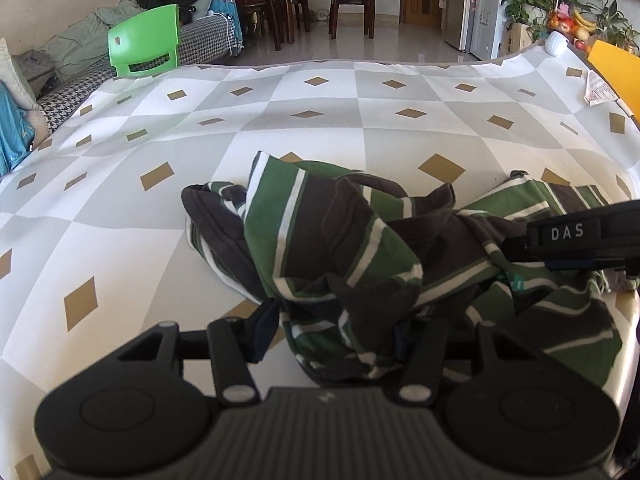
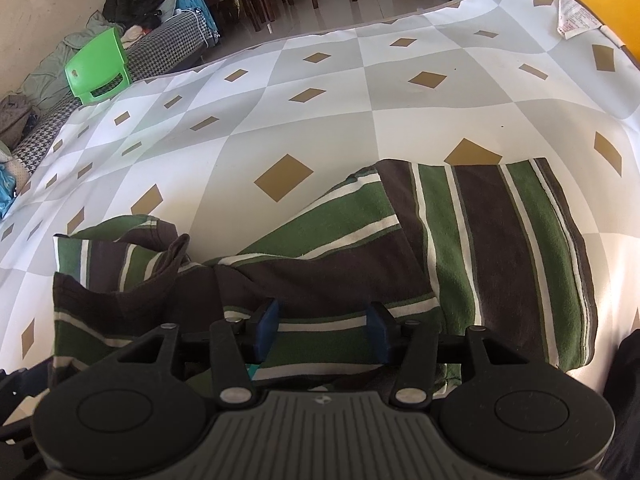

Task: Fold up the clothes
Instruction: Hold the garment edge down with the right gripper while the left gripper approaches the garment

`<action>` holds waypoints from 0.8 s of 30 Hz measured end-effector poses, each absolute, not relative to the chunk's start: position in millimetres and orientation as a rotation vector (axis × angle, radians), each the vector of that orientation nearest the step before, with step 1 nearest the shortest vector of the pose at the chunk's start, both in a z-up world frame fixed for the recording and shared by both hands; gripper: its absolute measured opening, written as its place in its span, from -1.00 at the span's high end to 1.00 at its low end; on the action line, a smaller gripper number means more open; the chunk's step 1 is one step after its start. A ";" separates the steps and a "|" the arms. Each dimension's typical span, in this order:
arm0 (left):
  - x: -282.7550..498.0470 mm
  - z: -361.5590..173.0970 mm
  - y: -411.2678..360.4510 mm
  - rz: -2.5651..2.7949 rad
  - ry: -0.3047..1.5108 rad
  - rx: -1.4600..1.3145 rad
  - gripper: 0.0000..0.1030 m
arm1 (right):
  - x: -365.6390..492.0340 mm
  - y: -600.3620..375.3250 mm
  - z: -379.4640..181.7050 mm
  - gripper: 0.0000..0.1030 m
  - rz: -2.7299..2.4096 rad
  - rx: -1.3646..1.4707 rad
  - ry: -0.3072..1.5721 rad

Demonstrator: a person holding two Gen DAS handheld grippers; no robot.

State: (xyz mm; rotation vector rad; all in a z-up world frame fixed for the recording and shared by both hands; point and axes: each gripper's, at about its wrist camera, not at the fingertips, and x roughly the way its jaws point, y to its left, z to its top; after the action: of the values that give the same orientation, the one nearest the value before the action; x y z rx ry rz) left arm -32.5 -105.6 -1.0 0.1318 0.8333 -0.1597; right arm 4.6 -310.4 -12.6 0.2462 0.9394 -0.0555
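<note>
Fabric bunched between left hand-held gripper (image 1: 336, 330) pads, clenched on striped shirt (image 1: 340, 248) | right hand-held gripper (image 2: 322, 332) straddles shirt, grip unclear | shirt green, brown, white stripes, crumpled on counter (image 1: 160, 152) with diamond-pattern cloth | "DAS" on right gripper | printed slip (image 2: 576, 18) unreadable

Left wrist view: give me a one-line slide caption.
Left gripper over a crumpled green, brown and white striped shirt on a diamond-patterned tablecloth.

light: bright daylight | shadows: soft | focus: sharp | edges: fisheye bending, dark corners
</note>
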 end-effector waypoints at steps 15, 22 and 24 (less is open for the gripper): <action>-22.7 9.8 -41.5 0.178 0.800 0.098 0.21 | 4.9 -306.0 -14.4 0.09 -0.051 0.177 0.942; -18.8 6.0 17.0 0.420 0.855 0.008 0.22 | 6.2 -304.7 -14.1 0.09 -0.060 0.168 0.948; -22.5 6.5 25.6 0.420 0.862 -0.027 0.22 | 6.4 -304.1 -13.8 0.09 -0.065 0.168 0.949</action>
State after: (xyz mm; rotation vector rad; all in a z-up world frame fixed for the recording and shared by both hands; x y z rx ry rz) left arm -22.5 25.6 6.5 -0.0269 0.8623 0.4201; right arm 6.4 -304.1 -13.8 0.1683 0.9494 -0.0654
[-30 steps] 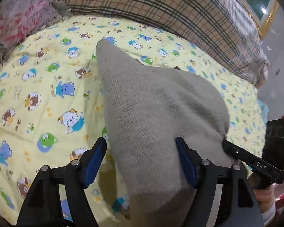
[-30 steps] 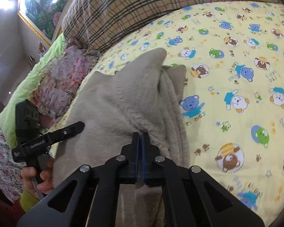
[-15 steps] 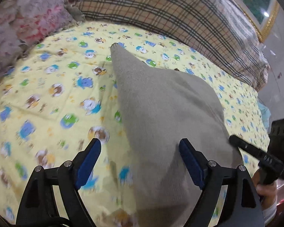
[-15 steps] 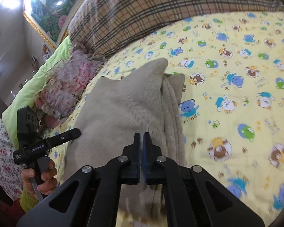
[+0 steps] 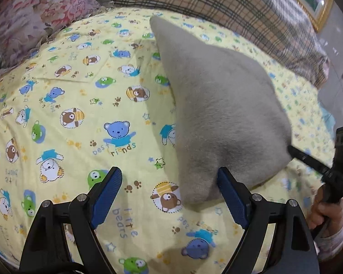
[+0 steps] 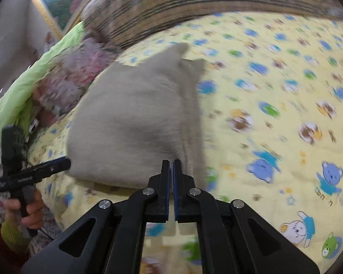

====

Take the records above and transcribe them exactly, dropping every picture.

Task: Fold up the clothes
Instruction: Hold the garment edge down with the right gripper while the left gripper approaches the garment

`<action>` holds waypoints from 0.8 s of 30 Hz measured end-effector poses, each absolute, not relative to the chunk's start: position in millimetres and orientation as a rotation vector (axis × angle, radians), each the vector of that orientation nearest the step before, with step 1 nearest the shortest vector of the pose at the chunk's start, both in a z-up world frame fixed for the recording and shared by both hands; gripper: its absolute measured opening, written as its place in its span, from -1.00 at the span's high end to 1.00 at its low end; on the action line, a smaller gripper number means more open; the chunk's step 1 is one step after its start. A ";" separates the steps and a "|" the arms. Each dimension's typical span, in this order:
arm0 (left):
  - x: -282.7550..498.0470 mm
  - z: -361.5590..173.0970 mm
  - y: -411.2678..360.4510 mm
  - rz: -2.5651..2.7949 rad
  - ry: -0.3047..1.5108 rad
  - rx: -1.4600..1.3145 rad
  - gripper: 0.0000..0.1030 m
arm1 (right):
  - x: -365.6390..492.0340 mm
  - y: -600.3620..375.3250 mm
  - z: -379.4640..181.7050 mm
  - gripper: 0.0000..0.1030 m
  - rz: -2.7299..2.4096 rad
  - rx: -1.3646..1.4707 rad
  - ry: -0.3072..1.5721 rad

Demonstrator: a person holding two Gen DAS handheld grippers; no robot.

State: (xyz mm; rotation vector rad; all in a z-up world frame fixed for the recording and shared by both hands; point and axes: each gripper's, at about its wrist camera, not at the fingertips, and x roughly the way its jaws point, y to its left, z to its top; after the action: of the values that give the same orientation, the one nearest the value before the action; x y z rx ry rz) left arm -32.5 -105.6 -1.0 0.1318 0.8333 -0.1597; right arm 4.6 -310.4 -12.6 0.2462 0.9394 -0.0555
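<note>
Fabric bunched between left hand-held gripper (image 1: 336, 330) pads, clenched on striped shirt (image 1: 340, 248) | right hand-held gripper (image 2: 322, 332) straddles shirt, grip unclear | shirt green, brown, white stripes, crumpled on counter (image 1: 160, 152) with diamond-pattern cloth | "DAS" on right gripper | printed slip (image 2: 576, 18) unreadable

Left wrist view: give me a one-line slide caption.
Left gripper over a crumpled green, brown and white striped shirt on a diamond-patterned tablecloth.

light: bright daylight | shadows: soft | focus: sharp | edges: fisheye bending, dark corners
</note>
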 end-effector waypoints at steps 15, 22 and 24 (less is open for the gripper): <action>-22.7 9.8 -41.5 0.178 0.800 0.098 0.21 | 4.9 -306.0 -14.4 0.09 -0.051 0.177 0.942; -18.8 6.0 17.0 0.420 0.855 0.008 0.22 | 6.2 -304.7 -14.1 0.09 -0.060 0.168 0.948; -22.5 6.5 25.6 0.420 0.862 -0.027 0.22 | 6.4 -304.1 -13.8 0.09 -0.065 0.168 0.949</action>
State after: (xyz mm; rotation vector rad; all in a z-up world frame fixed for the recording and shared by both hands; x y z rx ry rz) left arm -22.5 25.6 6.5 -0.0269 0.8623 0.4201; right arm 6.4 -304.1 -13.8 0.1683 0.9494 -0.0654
[-30 steps] 
[-30 steps] 
[-15 steps] 
[-15 steps] 
[+0 steps] 
[+0 steps] 

The submitted answer is complete.